Sunday, July 20, 2008

Creating a File Publishing System (FPS?)

File Publishing System? Never heard of it...

This post will be the first in a series, where I will share my methods and madness of trying to build up a new system, which can combine the best of all of these systems we've looked at today and build a system which features none of the worst elements!

I'm presenting a File Publishing System, of FPS, as a high-level application object, which could either be an application all unto itself, or be included as part of another application which must replicate files back and forth.

File Transfer Protocol (FTP)

One of goals and benefits of an FPS is to abstract the actual protocol used underneath the actual file transfers, and to assure future compatibility with protocol changes that come about later.

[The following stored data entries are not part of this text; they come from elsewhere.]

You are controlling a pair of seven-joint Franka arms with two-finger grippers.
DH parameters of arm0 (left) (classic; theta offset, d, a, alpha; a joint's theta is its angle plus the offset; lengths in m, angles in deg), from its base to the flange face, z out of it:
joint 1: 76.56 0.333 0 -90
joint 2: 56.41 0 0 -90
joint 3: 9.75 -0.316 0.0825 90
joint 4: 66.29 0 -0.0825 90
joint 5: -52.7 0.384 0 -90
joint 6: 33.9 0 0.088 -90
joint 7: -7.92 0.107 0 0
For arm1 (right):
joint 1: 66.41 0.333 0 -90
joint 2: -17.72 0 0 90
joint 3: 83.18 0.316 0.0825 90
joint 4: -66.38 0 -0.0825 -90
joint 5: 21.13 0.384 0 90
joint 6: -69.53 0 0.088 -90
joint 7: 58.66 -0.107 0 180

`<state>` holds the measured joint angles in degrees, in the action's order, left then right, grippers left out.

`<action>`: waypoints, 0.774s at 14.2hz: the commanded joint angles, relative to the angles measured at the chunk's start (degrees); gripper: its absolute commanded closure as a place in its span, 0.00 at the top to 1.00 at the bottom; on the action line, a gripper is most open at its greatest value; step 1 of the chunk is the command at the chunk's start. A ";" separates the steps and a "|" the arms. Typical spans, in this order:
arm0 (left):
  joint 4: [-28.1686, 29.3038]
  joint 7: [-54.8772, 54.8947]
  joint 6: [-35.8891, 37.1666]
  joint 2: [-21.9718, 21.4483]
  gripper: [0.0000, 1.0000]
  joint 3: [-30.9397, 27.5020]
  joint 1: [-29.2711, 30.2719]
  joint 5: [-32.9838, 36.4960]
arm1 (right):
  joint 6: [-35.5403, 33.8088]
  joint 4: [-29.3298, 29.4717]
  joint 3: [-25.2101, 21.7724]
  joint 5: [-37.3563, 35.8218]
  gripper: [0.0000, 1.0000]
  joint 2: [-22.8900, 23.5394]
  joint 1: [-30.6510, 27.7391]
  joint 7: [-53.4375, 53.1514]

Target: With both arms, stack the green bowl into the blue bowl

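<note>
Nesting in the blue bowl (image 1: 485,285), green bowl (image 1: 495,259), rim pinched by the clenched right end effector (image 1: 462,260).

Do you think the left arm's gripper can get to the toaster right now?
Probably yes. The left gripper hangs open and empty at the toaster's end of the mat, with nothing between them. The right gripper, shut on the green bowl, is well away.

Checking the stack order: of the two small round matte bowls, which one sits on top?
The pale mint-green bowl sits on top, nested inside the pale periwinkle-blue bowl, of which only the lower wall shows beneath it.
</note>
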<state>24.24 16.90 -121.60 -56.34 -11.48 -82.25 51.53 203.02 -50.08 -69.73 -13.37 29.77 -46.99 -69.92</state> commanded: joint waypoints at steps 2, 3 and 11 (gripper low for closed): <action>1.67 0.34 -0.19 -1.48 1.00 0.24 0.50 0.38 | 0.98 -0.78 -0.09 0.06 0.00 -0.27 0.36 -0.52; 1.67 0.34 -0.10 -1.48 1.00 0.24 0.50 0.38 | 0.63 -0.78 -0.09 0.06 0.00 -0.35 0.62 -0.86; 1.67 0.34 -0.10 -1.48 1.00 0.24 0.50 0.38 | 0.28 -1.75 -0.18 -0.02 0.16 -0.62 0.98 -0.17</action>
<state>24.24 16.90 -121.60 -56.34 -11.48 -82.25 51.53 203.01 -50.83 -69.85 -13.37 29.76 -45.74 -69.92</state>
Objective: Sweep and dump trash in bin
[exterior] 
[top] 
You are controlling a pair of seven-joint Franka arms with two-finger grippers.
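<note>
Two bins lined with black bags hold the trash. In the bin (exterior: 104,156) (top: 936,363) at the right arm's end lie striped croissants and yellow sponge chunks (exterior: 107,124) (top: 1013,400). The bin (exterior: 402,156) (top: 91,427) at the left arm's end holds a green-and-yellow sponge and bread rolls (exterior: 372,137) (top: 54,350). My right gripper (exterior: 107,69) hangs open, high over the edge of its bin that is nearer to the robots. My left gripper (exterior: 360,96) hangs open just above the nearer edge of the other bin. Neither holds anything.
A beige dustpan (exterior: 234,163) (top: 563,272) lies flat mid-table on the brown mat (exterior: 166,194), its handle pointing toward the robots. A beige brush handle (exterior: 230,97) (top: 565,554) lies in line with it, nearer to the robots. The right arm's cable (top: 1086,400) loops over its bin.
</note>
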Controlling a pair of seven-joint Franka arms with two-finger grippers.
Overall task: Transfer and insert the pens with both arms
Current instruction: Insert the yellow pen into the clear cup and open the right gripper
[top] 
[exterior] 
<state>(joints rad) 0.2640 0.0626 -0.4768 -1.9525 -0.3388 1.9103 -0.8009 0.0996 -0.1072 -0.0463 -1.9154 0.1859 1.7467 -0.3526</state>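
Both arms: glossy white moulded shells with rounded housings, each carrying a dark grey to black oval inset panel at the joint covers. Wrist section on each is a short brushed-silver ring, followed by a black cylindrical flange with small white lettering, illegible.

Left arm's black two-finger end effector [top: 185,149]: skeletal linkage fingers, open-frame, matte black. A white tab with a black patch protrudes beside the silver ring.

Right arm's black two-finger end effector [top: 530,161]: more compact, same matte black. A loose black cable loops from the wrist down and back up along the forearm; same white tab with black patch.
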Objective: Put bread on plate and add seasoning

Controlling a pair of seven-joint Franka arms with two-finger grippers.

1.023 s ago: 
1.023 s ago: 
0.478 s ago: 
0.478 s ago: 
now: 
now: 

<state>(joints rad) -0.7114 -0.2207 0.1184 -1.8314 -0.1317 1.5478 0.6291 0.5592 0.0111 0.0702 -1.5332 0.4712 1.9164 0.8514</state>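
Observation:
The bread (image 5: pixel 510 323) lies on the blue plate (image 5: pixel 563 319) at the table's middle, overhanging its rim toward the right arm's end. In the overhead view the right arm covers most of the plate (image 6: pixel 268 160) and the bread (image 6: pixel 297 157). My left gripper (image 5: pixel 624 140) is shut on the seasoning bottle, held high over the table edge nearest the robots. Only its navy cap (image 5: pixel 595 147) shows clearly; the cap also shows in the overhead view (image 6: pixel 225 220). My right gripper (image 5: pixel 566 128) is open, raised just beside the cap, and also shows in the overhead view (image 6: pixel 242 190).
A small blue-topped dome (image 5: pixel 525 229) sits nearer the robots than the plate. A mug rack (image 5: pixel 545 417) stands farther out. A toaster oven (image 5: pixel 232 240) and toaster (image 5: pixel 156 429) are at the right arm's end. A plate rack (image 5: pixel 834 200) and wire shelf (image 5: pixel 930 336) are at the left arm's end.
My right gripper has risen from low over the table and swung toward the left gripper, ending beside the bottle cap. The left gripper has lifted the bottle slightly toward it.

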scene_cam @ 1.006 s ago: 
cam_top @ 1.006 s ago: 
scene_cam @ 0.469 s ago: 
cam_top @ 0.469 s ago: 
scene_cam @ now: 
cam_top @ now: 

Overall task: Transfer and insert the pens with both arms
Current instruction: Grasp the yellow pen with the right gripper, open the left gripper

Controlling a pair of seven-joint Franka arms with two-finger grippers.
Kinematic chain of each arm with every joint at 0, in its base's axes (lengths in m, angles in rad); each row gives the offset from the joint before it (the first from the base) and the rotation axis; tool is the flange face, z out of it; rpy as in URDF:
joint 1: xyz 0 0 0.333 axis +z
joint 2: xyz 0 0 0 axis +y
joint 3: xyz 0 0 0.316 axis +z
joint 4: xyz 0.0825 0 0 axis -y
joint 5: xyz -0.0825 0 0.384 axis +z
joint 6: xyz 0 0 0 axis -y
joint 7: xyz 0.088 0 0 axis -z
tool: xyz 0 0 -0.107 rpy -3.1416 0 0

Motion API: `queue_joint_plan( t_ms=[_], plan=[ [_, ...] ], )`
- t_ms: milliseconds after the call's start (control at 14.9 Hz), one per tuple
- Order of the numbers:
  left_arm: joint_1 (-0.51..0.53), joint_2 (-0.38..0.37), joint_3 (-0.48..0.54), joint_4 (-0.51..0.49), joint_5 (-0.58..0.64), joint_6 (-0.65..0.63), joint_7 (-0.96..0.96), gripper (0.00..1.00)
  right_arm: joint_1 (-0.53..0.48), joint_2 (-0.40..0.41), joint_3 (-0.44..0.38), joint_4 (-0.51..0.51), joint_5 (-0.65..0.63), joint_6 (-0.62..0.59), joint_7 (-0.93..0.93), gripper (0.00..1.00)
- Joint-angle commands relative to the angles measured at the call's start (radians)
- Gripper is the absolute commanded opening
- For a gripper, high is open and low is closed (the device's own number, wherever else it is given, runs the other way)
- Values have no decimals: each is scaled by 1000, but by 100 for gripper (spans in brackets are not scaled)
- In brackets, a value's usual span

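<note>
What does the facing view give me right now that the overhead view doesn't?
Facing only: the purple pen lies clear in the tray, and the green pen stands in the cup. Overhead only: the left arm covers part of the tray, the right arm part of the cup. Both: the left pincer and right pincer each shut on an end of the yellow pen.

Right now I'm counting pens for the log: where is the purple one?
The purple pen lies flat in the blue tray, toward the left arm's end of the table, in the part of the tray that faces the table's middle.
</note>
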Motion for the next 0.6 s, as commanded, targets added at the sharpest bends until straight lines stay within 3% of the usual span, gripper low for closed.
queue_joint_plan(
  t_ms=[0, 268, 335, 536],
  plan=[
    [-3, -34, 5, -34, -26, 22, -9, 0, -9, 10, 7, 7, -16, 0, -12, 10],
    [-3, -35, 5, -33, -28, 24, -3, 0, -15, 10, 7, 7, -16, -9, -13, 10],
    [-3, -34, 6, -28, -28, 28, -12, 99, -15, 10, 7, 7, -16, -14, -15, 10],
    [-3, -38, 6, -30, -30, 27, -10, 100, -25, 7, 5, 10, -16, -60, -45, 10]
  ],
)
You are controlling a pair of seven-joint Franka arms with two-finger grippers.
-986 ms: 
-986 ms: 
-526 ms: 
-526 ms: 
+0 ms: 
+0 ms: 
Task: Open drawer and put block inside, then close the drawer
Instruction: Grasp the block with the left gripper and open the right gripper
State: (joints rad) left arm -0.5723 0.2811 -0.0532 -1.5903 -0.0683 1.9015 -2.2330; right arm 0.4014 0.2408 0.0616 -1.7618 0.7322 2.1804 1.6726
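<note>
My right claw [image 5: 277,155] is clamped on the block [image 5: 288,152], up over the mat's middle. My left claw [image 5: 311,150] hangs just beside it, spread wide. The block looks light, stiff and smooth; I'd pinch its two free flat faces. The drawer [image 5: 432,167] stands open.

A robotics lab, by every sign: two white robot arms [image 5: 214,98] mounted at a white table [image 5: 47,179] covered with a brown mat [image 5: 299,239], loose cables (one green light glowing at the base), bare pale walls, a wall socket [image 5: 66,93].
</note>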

An example of this is the ever-so-common ftp protocol which is so completely insecure that there is a call on the Internet to completely discontinue its use on publicly accessible servers, which pretty much means every single server on the Internet. the replacement for FTP is either sFTP or other secure shell mechanisms which channel all data across a completely encrypted pipeline.

The REAL problem with FTP, however, is performance based:
  • Each transaction made with the remote server has overhead:
  • It takes time to send a request to the remote server, have it do what you want, and then send you the results.
  • For very small files, the amount of time required for the overhead of transactions is GREATER than the amount of time needed to transfer the files!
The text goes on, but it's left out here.